Pool Health & Safety: A Practical Guide for Swimmers
Quick Answer
For most healthy people, a clean, well-maintained pool is low-risk. The CDC's key precautions: stay out if you have diarrhea or an open wound, shower before you swim, and don't swallow the water. If you're pregnant, immunocompromised, or have a medical condition, swimming is generally fine — but check with your doctor. We maintain pools; we're not physicians, so this is general guidance, not medical advice.
For most healthy people, a clean, well-maintained pool is a low-risk place to spend a summer afternoon. The point of this guide isn't to make you nervous about the water — it's to cover the handful of habits that keep swimming safe, explain where the real (and small) risks actually are, and be honest about the line between general pool-care advice and your own medical situation. We maintain pools; we're not doctors. For anything specific to your health, your physician is the right person to ask.
Most of the health guidance below comes from the CDC's Healthy Swimming program, which is the best plain-language source on this topic.

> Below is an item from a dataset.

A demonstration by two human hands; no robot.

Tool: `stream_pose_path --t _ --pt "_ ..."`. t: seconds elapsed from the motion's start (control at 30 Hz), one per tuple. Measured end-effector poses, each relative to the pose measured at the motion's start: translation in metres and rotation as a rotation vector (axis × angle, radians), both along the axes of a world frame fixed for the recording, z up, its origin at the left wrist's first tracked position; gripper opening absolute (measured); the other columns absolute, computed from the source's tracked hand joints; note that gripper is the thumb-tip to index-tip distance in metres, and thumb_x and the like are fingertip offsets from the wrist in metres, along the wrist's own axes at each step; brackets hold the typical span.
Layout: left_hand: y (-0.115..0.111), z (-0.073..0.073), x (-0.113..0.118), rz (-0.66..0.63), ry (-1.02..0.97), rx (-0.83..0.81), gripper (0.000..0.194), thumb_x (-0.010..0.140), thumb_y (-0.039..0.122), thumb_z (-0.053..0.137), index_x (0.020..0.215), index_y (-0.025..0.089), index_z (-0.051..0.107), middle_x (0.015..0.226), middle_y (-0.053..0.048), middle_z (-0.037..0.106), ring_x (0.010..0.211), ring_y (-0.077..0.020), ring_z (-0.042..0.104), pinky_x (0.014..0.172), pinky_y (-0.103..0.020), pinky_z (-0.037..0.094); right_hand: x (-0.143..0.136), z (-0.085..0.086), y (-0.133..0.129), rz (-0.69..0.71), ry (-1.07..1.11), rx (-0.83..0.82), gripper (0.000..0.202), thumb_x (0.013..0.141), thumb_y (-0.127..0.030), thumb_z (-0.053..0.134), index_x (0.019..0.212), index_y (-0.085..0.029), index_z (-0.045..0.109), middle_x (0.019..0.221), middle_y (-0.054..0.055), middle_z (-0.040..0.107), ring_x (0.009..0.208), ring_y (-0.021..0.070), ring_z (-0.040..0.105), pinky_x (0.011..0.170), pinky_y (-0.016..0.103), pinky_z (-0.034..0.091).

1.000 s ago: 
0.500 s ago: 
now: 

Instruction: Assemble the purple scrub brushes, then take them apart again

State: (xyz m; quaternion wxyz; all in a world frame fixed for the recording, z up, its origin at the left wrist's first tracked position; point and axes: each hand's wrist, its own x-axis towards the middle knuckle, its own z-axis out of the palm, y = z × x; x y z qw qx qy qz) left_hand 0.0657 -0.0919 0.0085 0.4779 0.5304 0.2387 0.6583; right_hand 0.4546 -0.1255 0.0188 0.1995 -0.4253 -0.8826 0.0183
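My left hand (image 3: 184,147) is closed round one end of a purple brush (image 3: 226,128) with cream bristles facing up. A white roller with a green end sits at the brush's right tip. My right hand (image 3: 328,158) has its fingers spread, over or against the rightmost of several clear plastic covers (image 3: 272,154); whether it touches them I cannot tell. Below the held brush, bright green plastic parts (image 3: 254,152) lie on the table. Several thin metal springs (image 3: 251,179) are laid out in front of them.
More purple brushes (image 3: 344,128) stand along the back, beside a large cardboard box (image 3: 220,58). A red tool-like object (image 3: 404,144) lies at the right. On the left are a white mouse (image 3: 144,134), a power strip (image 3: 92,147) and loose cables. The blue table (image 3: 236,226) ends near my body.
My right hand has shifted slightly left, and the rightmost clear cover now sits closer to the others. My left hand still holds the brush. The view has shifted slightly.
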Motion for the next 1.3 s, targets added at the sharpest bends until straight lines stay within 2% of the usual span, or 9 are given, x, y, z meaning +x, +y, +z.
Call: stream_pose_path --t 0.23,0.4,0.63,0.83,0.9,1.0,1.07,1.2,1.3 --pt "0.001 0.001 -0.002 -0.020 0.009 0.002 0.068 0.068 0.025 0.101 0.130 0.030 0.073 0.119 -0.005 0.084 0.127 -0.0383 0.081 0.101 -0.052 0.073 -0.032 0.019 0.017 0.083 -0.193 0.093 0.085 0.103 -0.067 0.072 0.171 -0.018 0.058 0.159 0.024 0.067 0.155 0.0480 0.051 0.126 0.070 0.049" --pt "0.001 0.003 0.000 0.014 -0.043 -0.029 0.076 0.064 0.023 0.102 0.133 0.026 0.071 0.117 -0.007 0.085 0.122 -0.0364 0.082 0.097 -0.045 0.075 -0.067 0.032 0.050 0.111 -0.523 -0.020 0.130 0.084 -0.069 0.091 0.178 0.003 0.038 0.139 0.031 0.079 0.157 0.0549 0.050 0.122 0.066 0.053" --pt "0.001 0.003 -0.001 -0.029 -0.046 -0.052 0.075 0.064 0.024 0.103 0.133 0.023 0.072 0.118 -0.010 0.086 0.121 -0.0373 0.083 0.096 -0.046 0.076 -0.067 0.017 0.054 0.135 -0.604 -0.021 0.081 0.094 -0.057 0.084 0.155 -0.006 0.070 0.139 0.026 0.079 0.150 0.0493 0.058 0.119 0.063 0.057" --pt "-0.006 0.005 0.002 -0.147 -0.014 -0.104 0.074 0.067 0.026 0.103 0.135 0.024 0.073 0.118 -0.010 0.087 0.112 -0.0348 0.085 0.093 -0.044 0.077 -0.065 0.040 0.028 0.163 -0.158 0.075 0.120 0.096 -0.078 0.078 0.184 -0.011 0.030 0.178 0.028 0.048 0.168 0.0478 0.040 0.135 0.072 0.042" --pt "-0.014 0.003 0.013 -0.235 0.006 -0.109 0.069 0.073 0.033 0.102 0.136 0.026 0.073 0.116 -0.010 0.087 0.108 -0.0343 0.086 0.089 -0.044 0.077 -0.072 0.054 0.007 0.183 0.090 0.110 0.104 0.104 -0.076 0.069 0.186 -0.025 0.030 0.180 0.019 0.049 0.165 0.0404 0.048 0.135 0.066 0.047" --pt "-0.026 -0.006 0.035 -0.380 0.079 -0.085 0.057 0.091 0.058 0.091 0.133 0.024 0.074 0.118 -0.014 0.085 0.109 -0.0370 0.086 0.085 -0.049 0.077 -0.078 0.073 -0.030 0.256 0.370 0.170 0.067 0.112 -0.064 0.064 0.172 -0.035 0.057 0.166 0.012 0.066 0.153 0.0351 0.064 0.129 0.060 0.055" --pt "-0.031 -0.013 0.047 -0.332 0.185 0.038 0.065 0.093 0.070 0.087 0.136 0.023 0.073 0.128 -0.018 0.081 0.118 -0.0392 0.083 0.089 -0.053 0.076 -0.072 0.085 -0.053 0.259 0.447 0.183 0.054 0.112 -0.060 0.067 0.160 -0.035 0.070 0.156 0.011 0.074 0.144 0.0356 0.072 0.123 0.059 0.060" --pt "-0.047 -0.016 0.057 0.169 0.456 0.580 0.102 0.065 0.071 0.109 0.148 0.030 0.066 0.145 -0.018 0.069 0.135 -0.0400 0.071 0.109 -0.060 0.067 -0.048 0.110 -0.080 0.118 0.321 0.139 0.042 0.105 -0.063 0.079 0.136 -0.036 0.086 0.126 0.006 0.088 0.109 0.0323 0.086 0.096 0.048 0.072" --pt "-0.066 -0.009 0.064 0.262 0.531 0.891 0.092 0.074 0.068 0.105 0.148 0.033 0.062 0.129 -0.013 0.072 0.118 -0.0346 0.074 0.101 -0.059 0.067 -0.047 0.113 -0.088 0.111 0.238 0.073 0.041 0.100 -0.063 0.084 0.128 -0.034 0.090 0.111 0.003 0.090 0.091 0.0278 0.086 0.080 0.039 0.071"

Clean water does most of the work
A balanced pool is your first line of defense. With proper chlorine — scaled to your stabilizer (CYACyanuric Acid (stabilizer) — Sunscreen for your chlorine — it keeps sunlight from burning it off. The catch: the more you have, the more chlorine you need to keep. learn more →) level rather than a single flat number — and pH held in the 7.2–7.8 range, chlorine or bromine inactivate most germs in properly treated water within minutes. That's why water chemistry is a health issue and not just an aesthetic one. (If you want the specifics on matching chlorine to your CYA, see our pool water chemistry guide.)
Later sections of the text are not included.